Count the lines below that include "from". Only the number should be given.
(Data excerpt)
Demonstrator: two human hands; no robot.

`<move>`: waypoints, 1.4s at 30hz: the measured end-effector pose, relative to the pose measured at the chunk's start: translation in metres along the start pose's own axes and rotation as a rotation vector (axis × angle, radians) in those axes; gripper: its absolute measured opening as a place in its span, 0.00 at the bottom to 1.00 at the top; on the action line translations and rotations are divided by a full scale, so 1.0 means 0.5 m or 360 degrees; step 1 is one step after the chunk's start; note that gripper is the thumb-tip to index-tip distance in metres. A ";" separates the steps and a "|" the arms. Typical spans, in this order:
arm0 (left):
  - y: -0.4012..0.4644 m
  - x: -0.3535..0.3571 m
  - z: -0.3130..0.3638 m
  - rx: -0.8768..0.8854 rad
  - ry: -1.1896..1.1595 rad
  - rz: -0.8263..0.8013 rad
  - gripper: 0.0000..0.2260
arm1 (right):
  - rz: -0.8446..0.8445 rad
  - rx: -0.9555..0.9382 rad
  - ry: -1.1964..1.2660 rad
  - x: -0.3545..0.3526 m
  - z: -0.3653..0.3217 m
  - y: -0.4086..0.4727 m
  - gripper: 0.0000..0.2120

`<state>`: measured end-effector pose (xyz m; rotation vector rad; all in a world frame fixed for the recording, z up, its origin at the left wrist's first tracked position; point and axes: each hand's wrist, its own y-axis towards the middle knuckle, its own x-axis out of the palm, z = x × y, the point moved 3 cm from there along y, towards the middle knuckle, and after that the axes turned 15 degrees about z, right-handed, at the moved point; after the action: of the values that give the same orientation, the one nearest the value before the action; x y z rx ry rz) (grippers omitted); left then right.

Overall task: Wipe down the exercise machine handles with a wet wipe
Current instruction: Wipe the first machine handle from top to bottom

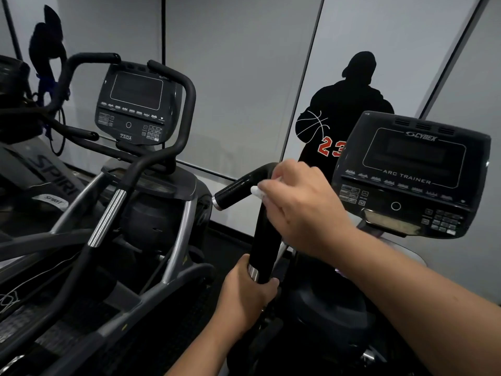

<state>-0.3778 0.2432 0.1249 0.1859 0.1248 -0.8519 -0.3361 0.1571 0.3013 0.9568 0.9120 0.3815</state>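
The right hand (301,204) is closed around a white wet wipe (257,191), pressing it against the upper bend of the black handle (264,226); only a small crumpled edge of the wipe shows at the fingertips. Lower and nearer, the left hand (245,293) grips the same handle's upright shaft where the black grip meets a silver collar, fingers wrapped fully around it. Above the right hand the handle bends left into a short horizontal stub ending in a silver cap, which points toward the neighbouring machine.

To the right, just beside the right wrist, sits the console (412,175) of this machine, reading "CYBEX" at the top and "ARC TRAINER" under its dark screen, with a keypad at its lower right corner. Far left stands a second console (137,104) marked "750A", framed by curved black bars. At the left edge a sloped panel (55,175) carries "SPIRIT", partly cut off, with a small "SPIRIT" badge below.

On the far wall a black silhouette decal (344,104) holds a basketball and shows a red "23".

The stub's cap ends just short of the neighbouring machine's frame, and a narrow strip of dark floor runs between the machines and the wall.
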 end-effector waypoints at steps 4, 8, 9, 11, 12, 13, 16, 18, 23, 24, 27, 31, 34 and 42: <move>0.001 0.001 -0.003 -0.0057 -0.0034 0.0009 0.10 | 0.0015 -0.0008 0.0076 0.000 0.011 0.005 0.10; -0.002 0.001 -0.007 -0.0071 -0.0117 -0.0056 0.12 | -0.0096 0.0379 0.0192 0.030 0.064 0.070 0.10; -0.002 0.001 -0.007 -0.0049 -0.0118 -0.0058 0.13 | -0.0160 0.0525 0.0237 0.042 0.082 0.084 0.10; -0.002 0.001 -0.007 -0.0024 -0.0125 -0.0058 0.14 | -0.0238 0.0782 0.0308 0.064 0.107 0.102 0.11; -0.002 0.001 -0.008 -0.0019 -0.0133 -0.0053 0.14 | -0.0231 0.0869 0.0339 0.069 0.115 0.103 0.12; -0.002 0.001 -0.008 -0.0015 -0.0147 -0.0050 0.13 | -0.0215 0.0913 0.0363 0.068 0.116 0.098 0.12; -0.002 0.002 -0.009 -0.0019 -0.0197 -0.0078 0.10 | -0.0119 0.0698 0.0341 0.039 0.089 0.060 0.09; -0.002 0.003 -0.009 -0.0056 -0.0241 -0.0078 0.09 | -0.0010 0.0425 0.0332 0.007 0.058 0.032 0.08; 0.004 0.002 -0.013 -0.0039 -0.0237 -0.0087 0.11 | -0.0092 0.0548 0.0405 0.028 0.084 0.055 0.10; 0.004 0.001 -0.014 -0.0019 -0.0226 -0.0087 0.11 | -0.0148 0.0700 0.0421 0.043 0.101 0.067 0.10; 0.004 0.001 -0.018 0.0008 -0.0197 -0.0086 0.10 | -0.0198 0.1140 0.0568 0.081 0.141 0.077 0.12; 0.002 0.000 -0.012 -0.0009 -0.0199 -0.0117 0.13 | -0.0032 0.1283 0.0743 0.056 0.122 0.040 0.11; 0.008 -0.010 -0.005 -0.0044 -0.0176 -0.0219 0.13 | 0.0133 0.1068 0.0714 0.026 0.087 0.013 0.10; 0.117 -0.117 0.031 -0.0065 -0.0226 -0.0371 0.19 | 0.0032 0.1531 0.0986 0.071 0.128 0.034 0.10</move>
<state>-0.3713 0.3203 0.1574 0.0729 0.0310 -1.0906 -0.2621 0.1552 0.3143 1.7718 1.7218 0.2450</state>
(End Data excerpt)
Result: 2